Ranna lifted her hands. "I don't need to know the details. Best I don't, actually -- keeps you and yours safer from the queen if it comes to the worst, and keeps her safer too."
"True, true. Sharp as a knife, darling, sharp as ever -- don't lose that edge."
Ranna grinned. "Don't you be losing yours. We have a deal?"
"Done, and done." Garin held out his hand, and Ranna grasped it firmly. "Now go tell the queen her problems with Olek will be gone before she knows."
"Ya, ya, gone yesterday most likely," Ranna said, rising. "Luck in the shadows, Garin."
"Likewise."
Ranna led Karsket out of the back room, and for once the guard didn't complain as soon as she'd removed her blindfold. Instead, she waited until they were well away from the Rabbit's Foot.
"Does Olek truly have an army in Therry?" she finally asked, husky voice subdued.
Ranna nodded. "So Cole says, and Cole doesn't lie. I especially trust him not to lie about soldiers he'd rather have guarding the Gates and the other borders."

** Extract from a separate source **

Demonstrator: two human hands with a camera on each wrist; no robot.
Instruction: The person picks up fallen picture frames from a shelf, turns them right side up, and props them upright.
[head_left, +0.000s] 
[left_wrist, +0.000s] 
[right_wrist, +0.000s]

Karsket shook her head in disbelief. "I knew our lords, in the north, cared little for the people, but I thought that was only because their blood is from Alland and Auvern, not from my people. But these lords treat their even own blood shamefully." She slid a weighing glance at Ranna. "Perhaps you're not so blind as I thought. It takes a man with no honor to see what another dishonorable man is planning."

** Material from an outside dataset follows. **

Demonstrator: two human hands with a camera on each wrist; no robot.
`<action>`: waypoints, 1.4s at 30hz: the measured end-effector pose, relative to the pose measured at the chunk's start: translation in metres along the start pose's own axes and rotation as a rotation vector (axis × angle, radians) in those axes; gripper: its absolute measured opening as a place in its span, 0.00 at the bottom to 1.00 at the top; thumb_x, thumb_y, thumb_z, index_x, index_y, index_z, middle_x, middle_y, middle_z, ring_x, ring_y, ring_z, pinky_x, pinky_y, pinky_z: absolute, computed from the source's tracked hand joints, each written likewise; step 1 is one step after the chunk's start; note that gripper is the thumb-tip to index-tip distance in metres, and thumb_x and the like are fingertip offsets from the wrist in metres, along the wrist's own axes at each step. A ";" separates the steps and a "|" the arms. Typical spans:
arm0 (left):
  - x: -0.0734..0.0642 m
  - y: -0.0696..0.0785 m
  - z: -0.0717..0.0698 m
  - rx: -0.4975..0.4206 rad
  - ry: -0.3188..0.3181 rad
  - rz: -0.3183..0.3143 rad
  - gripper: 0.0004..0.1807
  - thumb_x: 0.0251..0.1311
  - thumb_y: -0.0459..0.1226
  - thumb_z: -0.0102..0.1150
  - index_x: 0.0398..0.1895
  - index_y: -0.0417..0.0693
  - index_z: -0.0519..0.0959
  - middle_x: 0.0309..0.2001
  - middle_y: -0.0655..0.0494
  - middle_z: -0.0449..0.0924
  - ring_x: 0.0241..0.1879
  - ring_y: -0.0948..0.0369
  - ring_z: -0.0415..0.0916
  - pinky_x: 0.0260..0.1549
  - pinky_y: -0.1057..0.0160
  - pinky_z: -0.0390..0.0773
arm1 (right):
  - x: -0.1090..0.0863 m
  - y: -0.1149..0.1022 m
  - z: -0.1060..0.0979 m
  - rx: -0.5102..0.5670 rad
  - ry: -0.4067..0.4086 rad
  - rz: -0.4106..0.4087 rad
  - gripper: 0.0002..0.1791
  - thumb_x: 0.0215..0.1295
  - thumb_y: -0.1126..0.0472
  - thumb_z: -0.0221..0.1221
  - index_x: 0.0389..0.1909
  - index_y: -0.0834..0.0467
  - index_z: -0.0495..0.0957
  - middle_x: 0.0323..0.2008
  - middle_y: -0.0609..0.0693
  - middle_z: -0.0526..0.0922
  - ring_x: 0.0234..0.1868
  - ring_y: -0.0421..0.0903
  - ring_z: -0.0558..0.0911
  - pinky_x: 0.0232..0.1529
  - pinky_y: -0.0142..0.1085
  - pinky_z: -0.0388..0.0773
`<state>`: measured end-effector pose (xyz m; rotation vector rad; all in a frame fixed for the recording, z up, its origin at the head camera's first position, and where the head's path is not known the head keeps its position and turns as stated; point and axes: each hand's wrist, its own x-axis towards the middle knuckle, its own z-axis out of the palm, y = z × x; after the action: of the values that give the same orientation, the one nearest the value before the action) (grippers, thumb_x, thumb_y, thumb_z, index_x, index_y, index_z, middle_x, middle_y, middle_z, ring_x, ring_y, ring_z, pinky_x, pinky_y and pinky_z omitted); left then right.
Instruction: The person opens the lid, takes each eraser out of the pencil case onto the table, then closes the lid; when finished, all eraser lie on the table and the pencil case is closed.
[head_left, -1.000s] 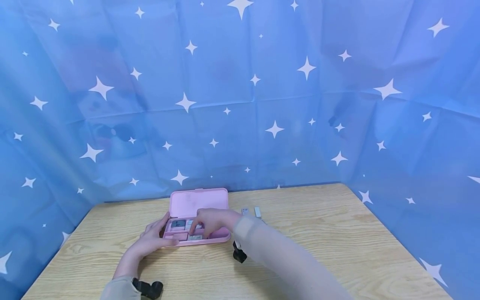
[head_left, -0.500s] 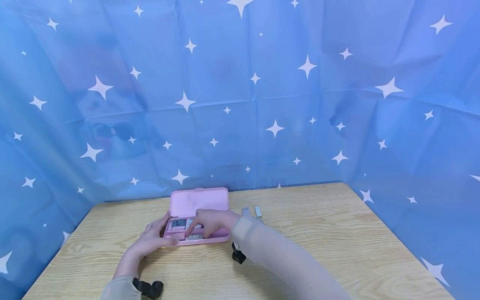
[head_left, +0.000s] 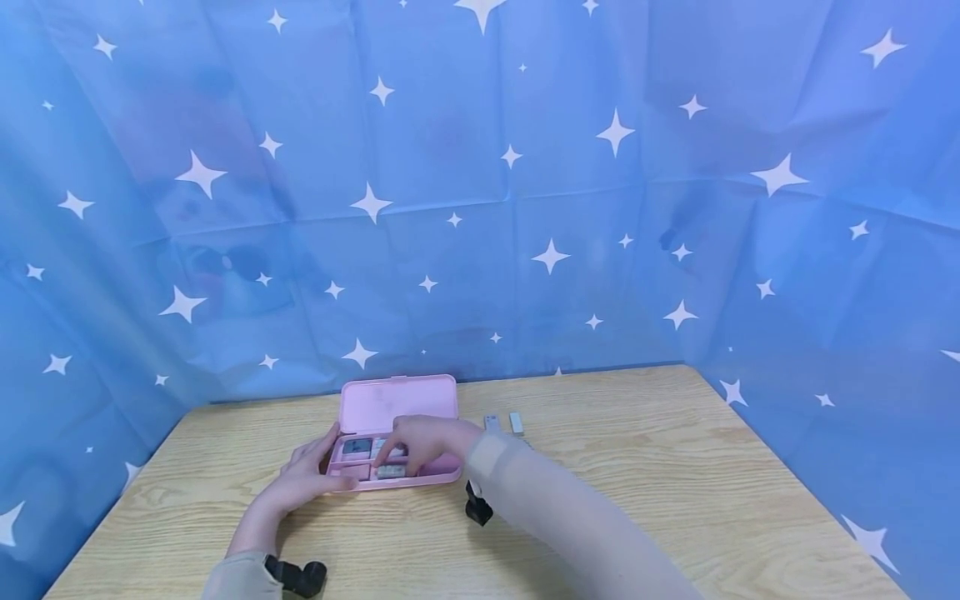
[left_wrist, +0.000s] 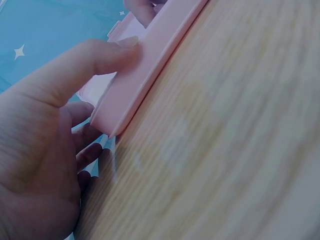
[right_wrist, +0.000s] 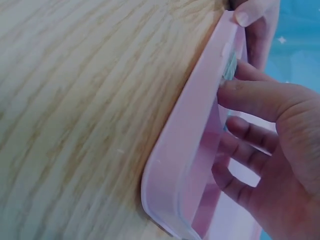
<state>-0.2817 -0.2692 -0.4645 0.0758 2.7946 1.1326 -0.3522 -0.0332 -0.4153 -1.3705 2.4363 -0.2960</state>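
Note:
A pink pencil case (head_left: 397,403) lies open on the table, its lid tilted up at the back. My left hand (head_left: 303,479) grips its left end, thumb on the front wall and fingers behind the end, as the left wrist view shows. My right hand (head_left: 426,442) reaches into the front compartment and pinches a small grey-green block (head_left: 391,472) between thumb and index finger; in the right wrist view the block (right_wrist: 230,67) is partly hidden by the fingers. Left of it sits a pink block (head_left: 352,472). Behind are a dark-topped block (head_left: 357,447) and whitish pieces, partly covered.
On the wooden table (head_left: 600,467), right of the case, lie a small grey piece (head_left: 491,422) and a pale green block (head_left: 516,423). My right forearm crosses in front of them. A blue star-patterned cloth (head_left: 480,250) hangs behind the table.
My right index finger has shifted slightly left inside the case, and the grey-green block has moved a little with the fingers. My left hand has kept its place.

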 end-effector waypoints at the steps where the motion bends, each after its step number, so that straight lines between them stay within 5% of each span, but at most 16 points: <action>1: 0.000 0.000 0.000 0.000 0.000 -0.002 0.63 0.44 0.56 0.72 0.78 0.49 0.44 0.74 0.37 0.46 0.69 0.38 0.40 0.59 0.27 0.48 | -0.001 0.000 -0.001 0.007 0.002 -0.004 0.30 0.49 0.69 0.70 0.53 0.41 0.83 0.36 0.47 0.73 0.32 0.37 0.67 0.31 0.25 0.68; 15: -0.002 -0.005 0.000 0.000 -0.021 0.004 0.62 0.47 0.55 0.71 0.78 0.50 0.43 0.74 0.36 0.44 0.69 0.37 0.40 0.58 0.27 0.49 | -0.021 0.007 -0.019 0.105 0.055 -0.014 0.29 0.50 0.68 0.71 0.56 0.48 0.81 0.39 0.43 0.79 0.41 0.39 0.75 0.38 0.25 0.71; 35: -0.005 0.003 -0.001 -0.013 -0.018 0.013 0.62 0.46 0.55 0.71 0.78 0.48 0.43 0.73 0.34 0.44 0.69 0.36 0.40 0.59 0.28 0.49 | -0.042 0.021 -0.025 0.207 0.091 0.080 0.26 0.53 0.69 0.69 0.54 0.50 0.80 0.32 0.39 0.79 0.35 0.35 0.77 0.35 0.27 0.75; 42: -0.003 0.000 -0.001 -0.019 -0.026 0.007 0.62 0.47 0.55 0.71 0.78 0.49 0.42 0.73 0.34 0.42 0.69 0.36 0.39 0.59 0.28 0.50 | -0.059 0.028 -0.025 0.319 0.120 0.097 0.24 0.52 0.70 0.69 0.52 0.52 0.80 0.31 0.42 0.79 0.34 0.37 0.77 0.34 0.29 0.76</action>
<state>-0.2793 -0.2696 -0.4637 0.0976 2.7624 1.1505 -0.3556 0.0322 -0.3913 -1.1221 2.4089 -0.7256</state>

That wasn't quite how Ranna would have put it -- anyone could see what the Council was up to, if they'd only open their eyes -- but it was true that honor was a stumbling block to getting results. Better a live jackal than a dead lion, that was Ranna's motto.
"Most lords don't care much about their vassals," Ranna said. "They don't care about Kanos either, just about their own power and their control over their own little pieces of my country. And they're winning. Garin helps me even the scales. And," she added defensively, "he has his own honor, of a sort." There were rules and limits even to the Shadow Court, and Ranna found herself oddly miffed to hear her friends maligned.

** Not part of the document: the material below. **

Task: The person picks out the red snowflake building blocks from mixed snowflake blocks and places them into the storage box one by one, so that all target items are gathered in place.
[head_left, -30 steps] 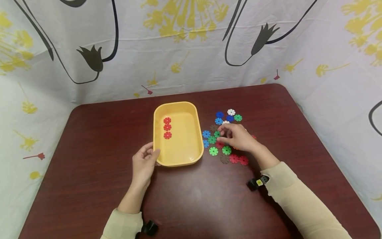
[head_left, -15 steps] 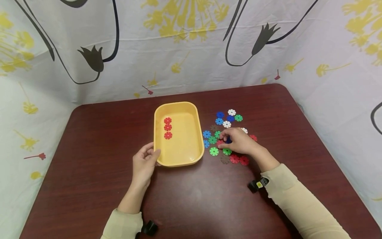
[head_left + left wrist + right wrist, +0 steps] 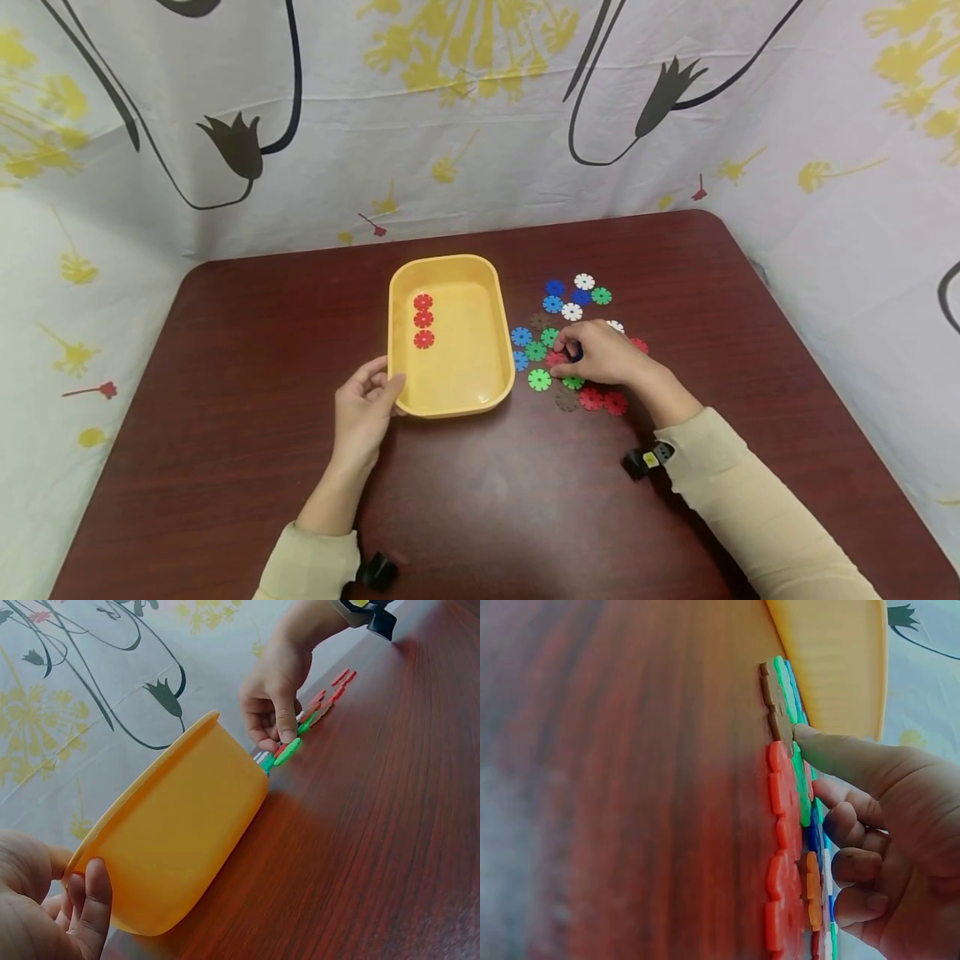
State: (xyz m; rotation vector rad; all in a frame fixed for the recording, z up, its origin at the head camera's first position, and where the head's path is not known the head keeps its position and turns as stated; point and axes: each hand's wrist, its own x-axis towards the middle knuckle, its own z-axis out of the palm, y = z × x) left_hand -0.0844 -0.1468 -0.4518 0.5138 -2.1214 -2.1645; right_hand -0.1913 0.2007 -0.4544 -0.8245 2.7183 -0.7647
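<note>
My left hand [image 3: 365, 410] grips the near left corner of a yellow plastic tray [image 3: 486, 402], thumb over the rim and fingers on the outer wall. Three red interlocking snowflake discs [image 3: 423, 319] lie in a column inside it. Right of the tray, my right hand [image 3: 606, 354] is low over a spread of loose discs. Its thumb and index finger pinch a red snowflake disc [image 3: 556, 359] at its edges, down on the table. A bright green disc [image 3: 539, 380] and a darker green disc [image 3: 536, 351] lie beside it. The palm hides part of the spread.
Blue discs [image 3: 521, 337] lie close against the tray's right wall. White discs [image 3: 584, 282] are at the back of the spread, red ones [image 3: 615, 403] at its front right. The dark red-brown table [image 3: 285, 333] meets a patterned cloth [image 3: 480, 167] behind.
My right hand has shifted slightly nearer to me, from the green disc to the red disc, and its fingertips have settled there. My left hand and the tray have stayed put.
</note>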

"Honor is honor," said Karsket. "You either have it or you don't." Then she smiled. "In any case, he's very handsome for a dishonorable dog."
Ranna gaped. "You! But the blindfold?"
Karsket grinned. "Athil is very careful not to let me see in before we enter his master's lairs. He isn't quite so careful as we leave. Garin is the one with the beard and the braid, right?"
"You know I can't be telling you any secrets," Ranna said, but her tone was weak and Karsket's grin widened in satisfaction.
"I may have to find him when I'm not on duty, to learn about this honor that isn't honor... and other things, of course..."
Oh dear. Hopefully Garin would be in a good mood when Karsket inevitably found him, or he might consider his trust in Ranna broken. But Ranna couldn't work up a proper amount of worry over that just now; she was in too good a mood herself. Help was coming, and soon she'd have her hand around Olek's throat, ready to squeeze.
"Sharp as a knife, Karsket," she said with a smile. "Don't cut him too deep."